Gelet op de overlast die verdachte steeds weer veroorzaakt, staat het belang van de samenleving voorop. De maatregel strekt tot beveiliging van de maatschappij en de beëindiging van de recidive van verdachte. Gezien het karakter van de maatregel en de problematiek van verdachte zal de rechtbank de maatregel voor de (maximale) duur van twee jaren opleggen zonder aftrek van het voorarrest. Op die manier wordt aan verdachte de gelegenheid geboden om de maximale tijd van de maatregel te kunnen werken aan zijn problematiek en kunnen de mogelijkheden van de ISD-maatregel maximaal worden benut. In het voorgaande ziet de rechtbank geen aanleiding een tussentijdse beoordeling van de noodzaak van de voortzetting van de tenuitvoerlegging van de maatregel te gelasten. Indien verdachte op enig moment (na zes maanden na tenuitvoerlegging van de maatregel) dusdanig positieve stappen zet dat een tussentijdse beoordeling wenselijk wordt geacht, kan hij daar zelf om verzoeken.
Voorlopige hechtenis
Nu het verzoek tot opheffing van de voorlopige hechtenis is gedaan in het kader van oplegging van een onvoorwaardelijke gevangenisstraf die de duur van het voorarrest niet overstijgt en de rechtbank hiertoe niet overgaat, maar aan verdachte een onvoorwaardelijke ISD-maatregel voor de duur van 2 jaar zal opleggen, zal zij niet op dat verzoek beslissen.
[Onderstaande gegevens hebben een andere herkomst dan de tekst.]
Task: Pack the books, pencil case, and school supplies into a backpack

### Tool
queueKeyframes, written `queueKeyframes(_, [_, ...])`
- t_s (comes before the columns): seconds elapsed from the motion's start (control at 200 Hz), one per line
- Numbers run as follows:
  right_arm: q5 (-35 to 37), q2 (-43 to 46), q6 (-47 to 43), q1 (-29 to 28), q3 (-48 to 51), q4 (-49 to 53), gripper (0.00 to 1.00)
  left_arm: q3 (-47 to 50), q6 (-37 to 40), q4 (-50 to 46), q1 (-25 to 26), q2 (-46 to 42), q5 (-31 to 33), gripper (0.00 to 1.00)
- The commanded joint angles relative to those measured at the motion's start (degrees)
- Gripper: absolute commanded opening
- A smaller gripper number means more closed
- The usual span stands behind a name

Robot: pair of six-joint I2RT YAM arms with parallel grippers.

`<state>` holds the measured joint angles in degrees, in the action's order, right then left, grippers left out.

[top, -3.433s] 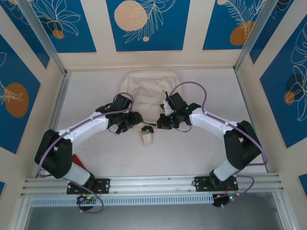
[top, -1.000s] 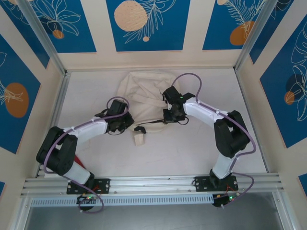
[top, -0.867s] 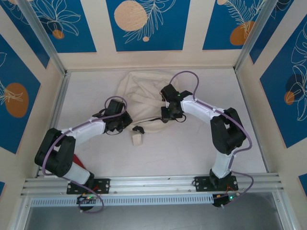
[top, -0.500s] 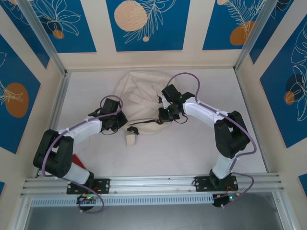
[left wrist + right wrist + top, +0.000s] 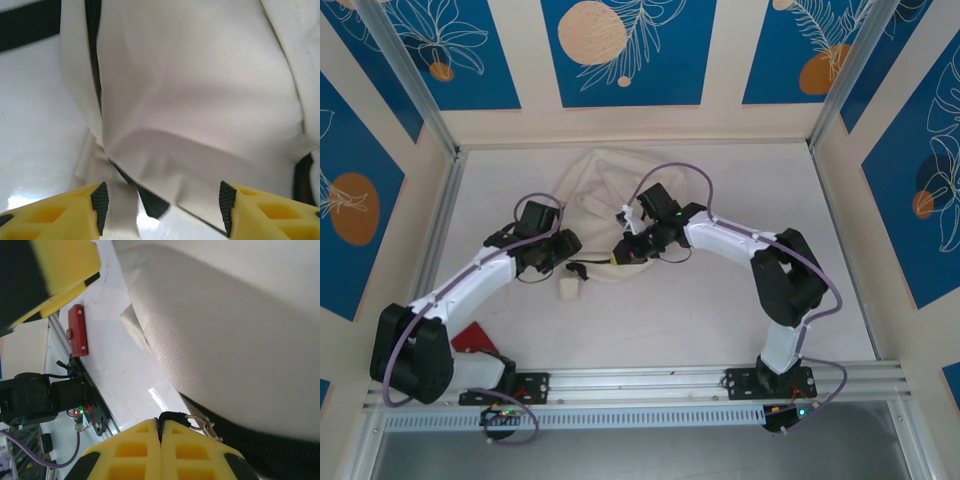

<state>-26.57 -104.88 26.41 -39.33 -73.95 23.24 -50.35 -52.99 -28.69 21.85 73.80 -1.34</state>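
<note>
**Backpack** [image 5: 605, 190]: soft, cream-white, slumped on the white table [image 5: 720, 310] at the far middle of the work area. Both arms reach in to its near edge. In the left wrist view its fabric lies in loose folds, with a black zip line running down the left and black trim showing under a folded flap.

**Left gripper** [image 5: 160, 212]: fingers [image 5: 75, 212] spread apart, nothing clamped between them. They hover just over the pack's near-left edge, a fold of cream fabric and a strip of black trim lying beyond the gap. Whether the pads touch the cloth cannot be told.

**Right gripper** [image 5: 160, 432]: yellow fingers pressed together. The black zip pull [image 5: 172, 416] is pinched at their tips, and a small metal ring links it to the black zip [image 5: 240, 452] that runs along the pack's lower seam. From above, this gripper sits at the middle of the pack's near edge, near the left gripper but apart from it.

**Cream block** [image 5: 568, 288]: small, pale, lying on the table just nearer than the pack's near-left corner, below the left gripper.

**Red object** [image 5: 473, 337]: flat and red, lying on the table beside the left arm's base, well apart from the pack. In the right wrist view it appears as an oblong red piece.
</note>
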Motion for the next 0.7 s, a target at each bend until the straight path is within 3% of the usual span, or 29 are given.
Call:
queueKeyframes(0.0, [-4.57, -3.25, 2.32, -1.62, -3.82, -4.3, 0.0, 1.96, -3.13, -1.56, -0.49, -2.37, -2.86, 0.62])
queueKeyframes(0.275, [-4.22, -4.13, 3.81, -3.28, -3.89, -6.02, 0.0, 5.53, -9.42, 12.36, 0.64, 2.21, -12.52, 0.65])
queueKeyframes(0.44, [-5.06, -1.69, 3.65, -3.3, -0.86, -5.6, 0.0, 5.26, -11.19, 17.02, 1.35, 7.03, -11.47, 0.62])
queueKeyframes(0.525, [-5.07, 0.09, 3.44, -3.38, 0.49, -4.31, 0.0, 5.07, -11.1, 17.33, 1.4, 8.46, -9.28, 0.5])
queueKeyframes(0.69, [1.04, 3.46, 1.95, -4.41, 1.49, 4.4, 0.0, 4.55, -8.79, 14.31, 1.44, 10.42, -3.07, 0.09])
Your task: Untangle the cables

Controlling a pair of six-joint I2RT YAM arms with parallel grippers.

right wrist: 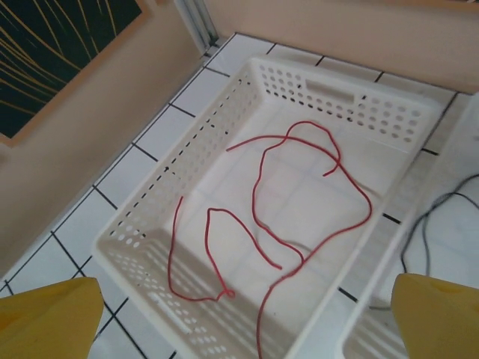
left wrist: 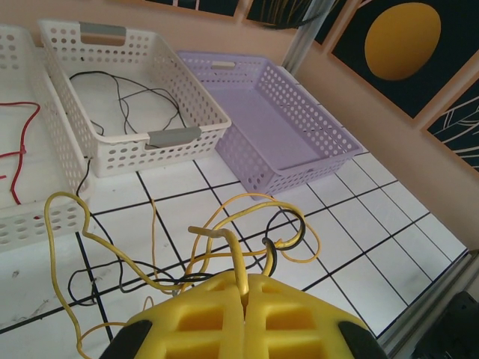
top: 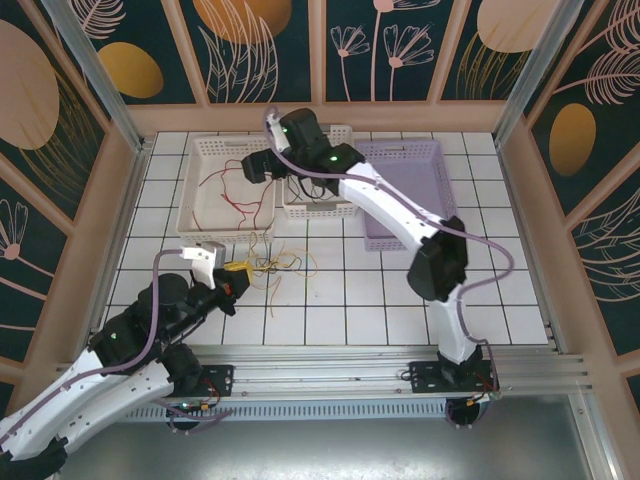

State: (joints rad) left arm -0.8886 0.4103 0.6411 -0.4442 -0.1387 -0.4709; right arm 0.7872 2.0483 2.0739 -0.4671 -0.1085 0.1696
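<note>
Red cables [right wrist: 299, 202] lie loose in a white basket [right wrist: 352, 105] under the right gripper [right wrist: 243, 321], jaws wide apart, so that colour looks sorted — while the left gripper [left wrist: 243, 299], clamped on a yellow cable [left wrist: 224, 233] over the tiled table [left wrist: 374, 247], likely next draws it free of a black strand [left wrist: 271, 258].

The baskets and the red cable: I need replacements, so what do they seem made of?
White basket: likely moulded plastic, matte, with rows of punched holes. Purple basket: same look, tinted plastic. Red cable: thin, limp loops, probably plastic-sheathed wire; its core is unseen.

No legible text or labels anywhere.
</note>
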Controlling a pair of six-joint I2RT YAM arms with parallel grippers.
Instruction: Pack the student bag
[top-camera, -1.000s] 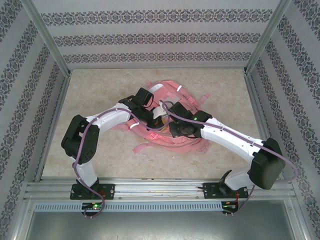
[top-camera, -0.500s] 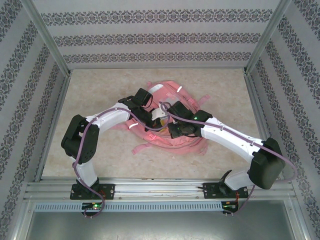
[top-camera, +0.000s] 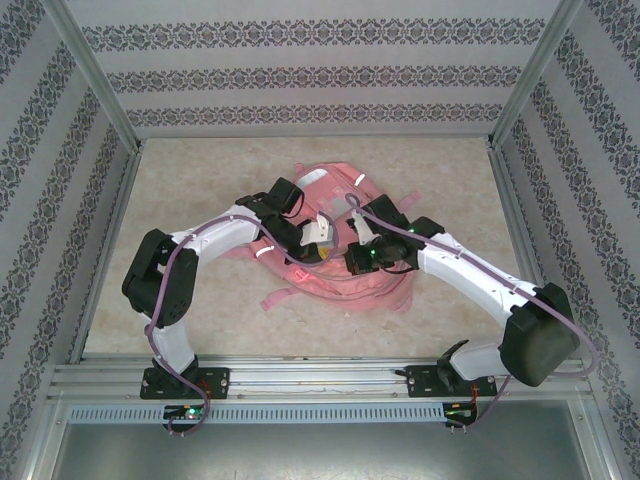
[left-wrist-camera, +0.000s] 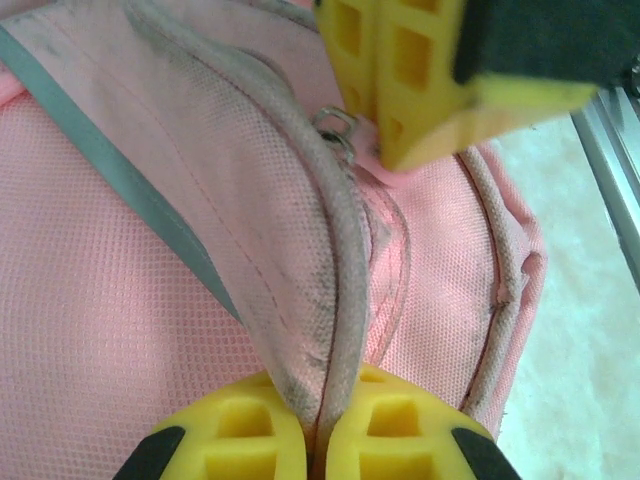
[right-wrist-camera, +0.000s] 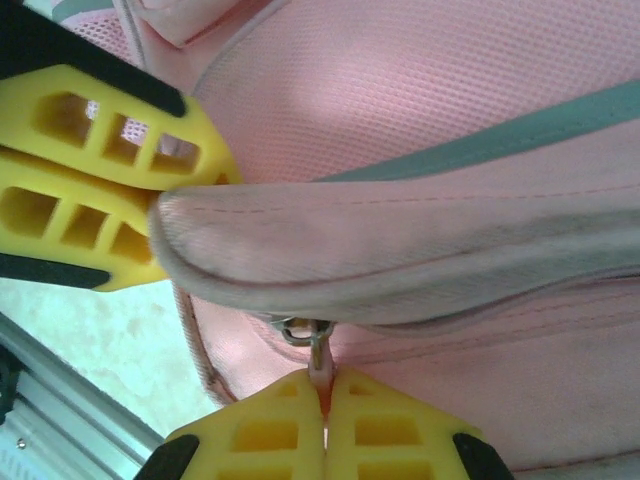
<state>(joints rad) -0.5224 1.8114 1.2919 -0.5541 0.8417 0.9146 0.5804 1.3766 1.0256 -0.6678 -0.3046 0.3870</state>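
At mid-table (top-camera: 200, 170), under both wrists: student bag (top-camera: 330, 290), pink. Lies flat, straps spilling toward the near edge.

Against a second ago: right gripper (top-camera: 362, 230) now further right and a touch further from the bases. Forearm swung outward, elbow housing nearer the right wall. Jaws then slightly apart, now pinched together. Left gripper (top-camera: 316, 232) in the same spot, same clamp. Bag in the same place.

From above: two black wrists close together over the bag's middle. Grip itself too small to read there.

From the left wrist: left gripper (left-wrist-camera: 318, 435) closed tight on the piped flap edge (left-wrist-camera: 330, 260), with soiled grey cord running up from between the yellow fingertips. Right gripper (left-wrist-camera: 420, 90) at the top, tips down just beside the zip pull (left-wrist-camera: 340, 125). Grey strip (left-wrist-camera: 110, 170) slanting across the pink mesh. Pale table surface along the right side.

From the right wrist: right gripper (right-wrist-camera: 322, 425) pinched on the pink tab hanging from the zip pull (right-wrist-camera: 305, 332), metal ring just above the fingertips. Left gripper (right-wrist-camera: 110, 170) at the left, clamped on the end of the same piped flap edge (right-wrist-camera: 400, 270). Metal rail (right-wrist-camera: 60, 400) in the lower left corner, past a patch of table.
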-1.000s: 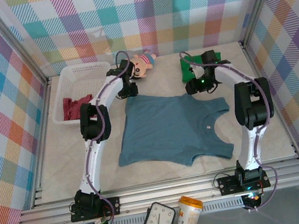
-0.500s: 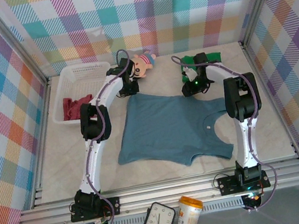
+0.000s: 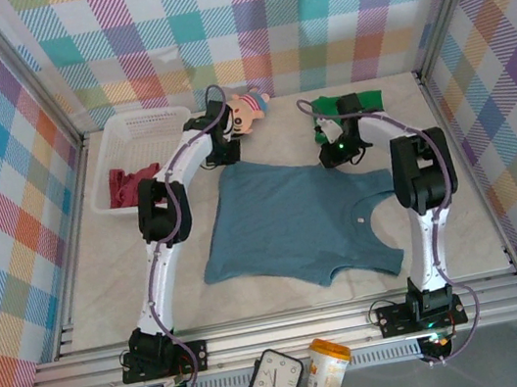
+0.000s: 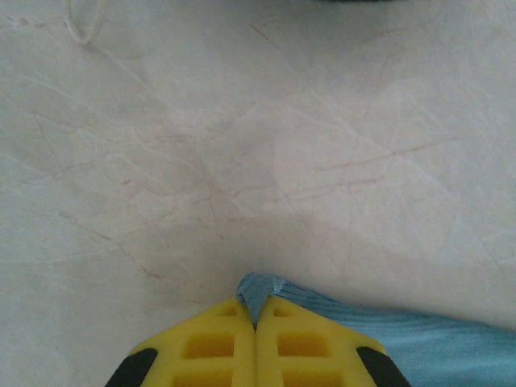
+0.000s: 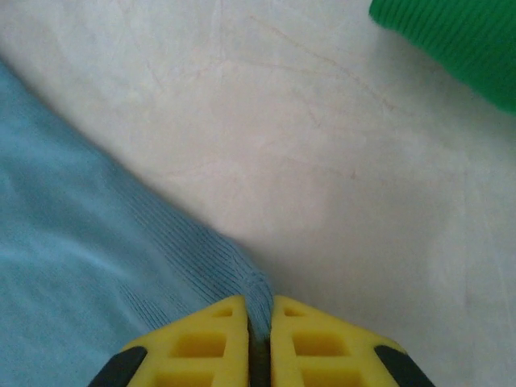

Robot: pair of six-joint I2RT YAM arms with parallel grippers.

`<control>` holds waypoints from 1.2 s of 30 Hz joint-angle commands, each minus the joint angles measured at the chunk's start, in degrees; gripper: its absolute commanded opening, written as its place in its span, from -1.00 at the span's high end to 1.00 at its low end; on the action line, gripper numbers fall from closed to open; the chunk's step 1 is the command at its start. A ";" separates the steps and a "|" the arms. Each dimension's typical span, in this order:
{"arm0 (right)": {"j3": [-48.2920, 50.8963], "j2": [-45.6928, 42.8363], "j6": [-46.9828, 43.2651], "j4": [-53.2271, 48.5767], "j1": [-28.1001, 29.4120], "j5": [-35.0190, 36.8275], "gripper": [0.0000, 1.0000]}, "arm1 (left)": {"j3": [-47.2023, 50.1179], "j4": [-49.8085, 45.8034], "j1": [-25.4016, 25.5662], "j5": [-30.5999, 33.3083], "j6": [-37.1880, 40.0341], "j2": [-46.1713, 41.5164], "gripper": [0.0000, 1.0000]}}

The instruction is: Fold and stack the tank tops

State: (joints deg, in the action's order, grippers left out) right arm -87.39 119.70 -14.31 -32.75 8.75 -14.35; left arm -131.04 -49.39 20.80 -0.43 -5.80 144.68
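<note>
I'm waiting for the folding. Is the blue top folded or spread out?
Spread out. The blue-grey tank top lies flat, neck hole and straps showing, no edge turned over.

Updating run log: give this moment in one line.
left gripper: shut on blue top | right gripper: shut on blue top | red top: in basket | green top: far right

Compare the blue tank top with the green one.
The blue tank top lies spread flat in the middle of the table; the green tank top sits compact at its far edge. The left gripper and right gripper each pinch a far corner of the blue one; no gripper holds the green one. Both rest on the table.
</note>
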 commanded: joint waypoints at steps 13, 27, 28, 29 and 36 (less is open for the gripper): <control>23.76 -18.94 -8.85 22.29 5.33 5.32 0.74 | 16.71 8.10 -0.41 -4.50 7.74 -14.39 1.00; 34.00 -27.05 -9.65 25.20 6.07 5.03 0.72 | 29.89 12.76 -0.58 -5.20 8.80 -23.49 1.00; 34.42 -27.30 -9.61 24.90 6.31 5.12 0.72 | 30.77 12.82 -0.58 -5.35 8.79 -24.01 1.00; 34.88 -27.65 -9.61 24.73 6.53 5.12 0.71 | 31.65 12.94 -0.58 -5.68 8.82 -24.54 1.00; 37.09 -29.11 -10.48 22.78 8.04 6.59 0.69 | 37.84 13.79 -0.58 -5.81 9.06 -28.04 1.00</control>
State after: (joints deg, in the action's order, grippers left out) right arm -51.07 92.66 -23.31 -8.97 15.86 -7.92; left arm -95.22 -36.18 20.69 -5.17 2.44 119.57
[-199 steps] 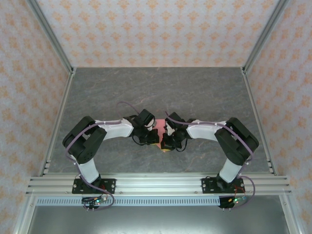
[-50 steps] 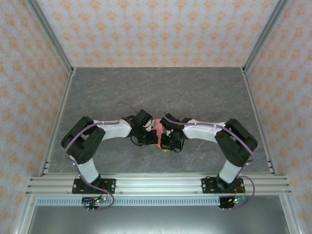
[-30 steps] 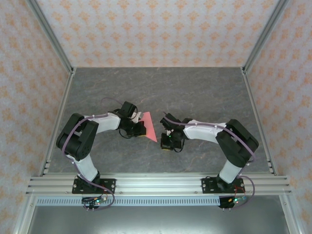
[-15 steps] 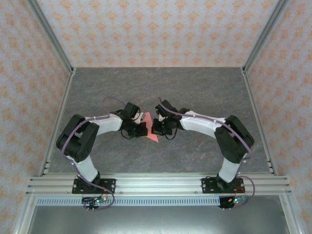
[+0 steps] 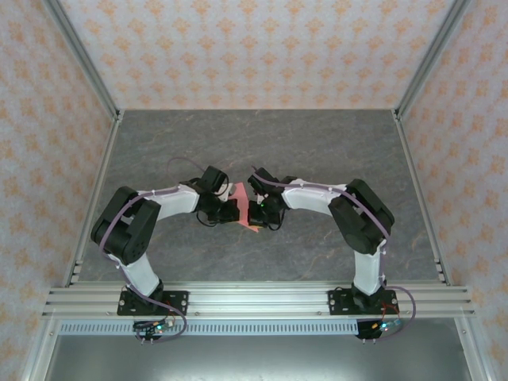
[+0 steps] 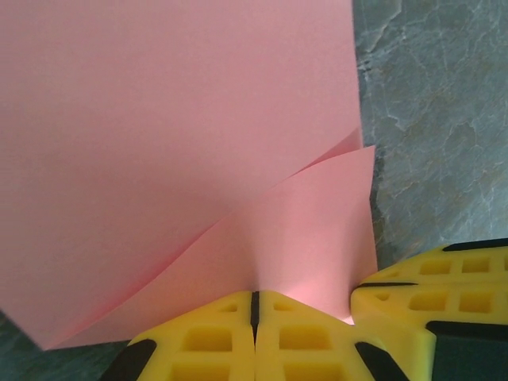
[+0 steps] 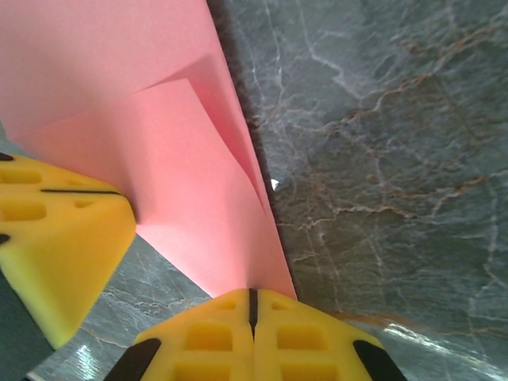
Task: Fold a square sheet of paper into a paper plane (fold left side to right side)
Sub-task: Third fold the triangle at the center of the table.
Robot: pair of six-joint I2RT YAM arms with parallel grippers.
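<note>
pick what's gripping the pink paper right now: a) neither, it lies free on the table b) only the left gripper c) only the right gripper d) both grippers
D: in the left wrist view the left gripper is shut on the pink paper, and in the right wrist view the right gripper is pinched shut on another edge of it.

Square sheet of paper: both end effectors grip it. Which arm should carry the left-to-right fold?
Left, probably. The left end effector pinches the square sheet of paper on its left side and could sweep across; the right end effector pinches the right edge, anchoring it.
</note>
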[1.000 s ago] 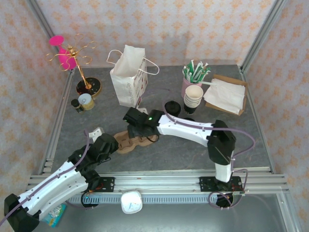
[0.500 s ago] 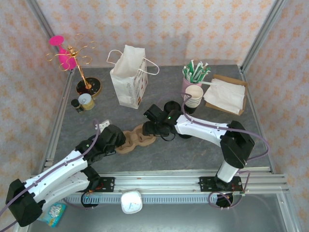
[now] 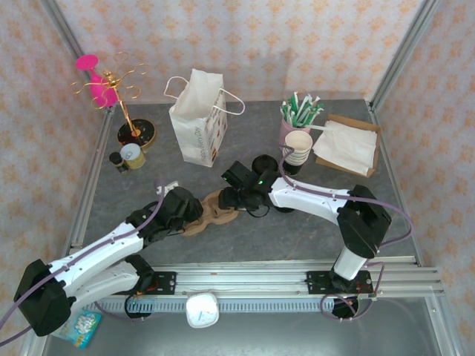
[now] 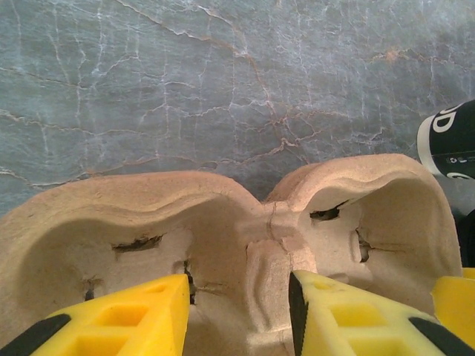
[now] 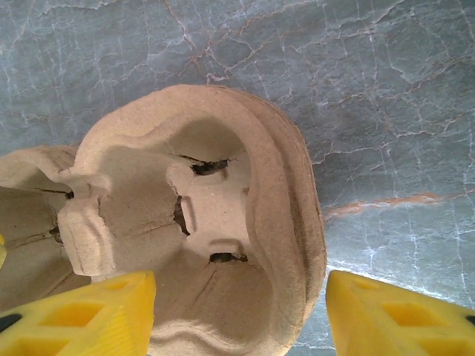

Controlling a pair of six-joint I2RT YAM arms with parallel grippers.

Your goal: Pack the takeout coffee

7.De wettelijke voorschriften

De beslissing berust op de artikelen 38m, 38n en 285 van het Wetboek van Strafrecht zoals deze artikelen luidden ten tijde van het bewezenverklaarde.

8.De beslissing

De rechtbank:
Bewezenverklaring
- verklaart het tenlastegelegde bewezen, zodanig als hierboven onder 4.4 is omschreven;
- spreekt verdachte vrij van wat meer of anders is ten laste gelegd;
Strafbaarheid
- verklaart dat het bewezenverklaarde het volgende strafbare feit oplevert:
bedreiging met verkrachting;
- verklaart verdachte strafbaar;
Maatregel
- gelast de
plaatsing van verdachte in een inrichting voor stelselmatige daders voor
2 (twee) jaar.
Dit vonnis is gewezen door mr. H. Skalonjic, voorzitter, mr. G.H. Nomes en
mr. L.W. Louwerse, rechters, in tegenwoordigheid van mr. S.A. Huwae, griffier, en is uitgesproken ter openbare zitting op 23 november 2023.